⟨

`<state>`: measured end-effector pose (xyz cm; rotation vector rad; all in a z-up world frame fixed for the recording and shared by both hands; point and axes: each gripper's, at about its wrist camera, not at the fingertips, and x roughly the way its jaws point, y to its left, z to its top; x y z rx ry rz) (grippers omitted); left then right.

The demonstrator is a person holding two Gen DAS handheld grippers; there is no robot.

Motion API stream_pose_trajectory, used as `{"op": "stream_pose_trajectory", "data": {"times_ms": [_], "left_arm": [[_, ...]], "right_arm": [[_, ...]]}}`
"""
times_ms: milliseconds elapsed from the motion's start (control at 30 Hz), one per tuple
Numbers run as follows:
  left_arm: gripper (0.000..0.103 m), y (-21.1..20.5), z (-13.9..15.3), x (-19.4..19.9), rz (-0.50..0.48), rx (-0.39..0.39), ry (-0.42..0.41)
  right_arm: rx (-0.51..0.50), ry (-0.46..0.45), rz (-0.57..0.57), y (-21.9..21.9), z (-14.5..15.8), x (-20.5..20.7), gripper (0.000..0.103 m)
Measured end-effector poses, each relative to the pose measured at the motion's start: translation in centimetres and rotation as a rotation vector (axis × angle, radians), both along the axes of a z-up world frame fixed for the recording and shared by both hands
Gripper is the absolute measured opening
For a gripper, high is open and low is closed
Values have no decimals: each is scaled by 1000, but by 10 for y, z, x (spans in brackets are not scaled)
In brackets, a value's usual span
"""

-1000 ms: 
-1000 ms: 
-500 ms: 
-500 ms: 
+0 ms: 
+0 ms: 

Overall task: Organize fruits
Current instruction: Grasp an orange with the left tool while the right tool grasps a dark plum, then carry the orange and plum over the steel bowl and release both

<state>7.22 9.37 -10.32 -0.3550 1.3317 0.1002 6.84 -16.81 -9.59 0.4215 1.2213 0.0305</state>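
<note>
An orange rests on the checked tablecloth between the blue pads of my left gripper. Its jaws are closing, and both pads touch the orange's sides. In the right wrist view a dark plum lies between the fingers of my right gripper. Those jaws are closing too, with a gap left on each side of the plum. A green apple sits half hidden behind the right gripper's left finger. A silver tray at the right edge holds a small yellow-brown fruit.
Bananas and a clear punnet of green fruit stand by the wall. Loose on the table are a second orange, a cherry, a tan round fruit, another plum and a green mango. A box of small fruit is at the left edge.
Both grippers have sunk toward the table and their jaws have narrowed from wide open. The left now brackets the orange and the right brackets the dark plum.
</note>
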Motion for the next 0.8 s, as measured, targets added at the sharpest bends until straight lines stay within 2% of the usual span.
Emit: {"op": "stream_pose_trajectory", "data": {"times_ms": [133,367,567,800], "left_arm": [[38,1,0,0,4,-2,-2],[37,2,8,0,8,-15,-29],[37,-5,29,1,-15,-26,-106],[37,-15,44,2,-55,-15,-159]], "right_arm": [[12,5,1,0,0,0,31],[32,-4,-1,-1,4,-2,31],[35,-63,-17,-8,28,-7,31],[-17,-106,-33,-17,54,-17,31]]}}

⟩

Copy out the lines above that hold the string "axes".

`<state>`: measured end-effector pose (xyz cm; rotation vector rad; all in a z-up world frame fixed for the recording and shared by both hands; point and axes: each gripper's, at about its wrist camera, not at the fingertips, and x roughly the way its jaws point, y to its left, z to its top; x y z rx ry rz) (grippers omitted); left then right.
Measured end-effector poses, each relative to the pose measured at the motion's start: translation in centimetres and rotation as a rotation vector (axis × angle, radians), both along the axes of a z-up world frame fixed for the recording and shared by both hands

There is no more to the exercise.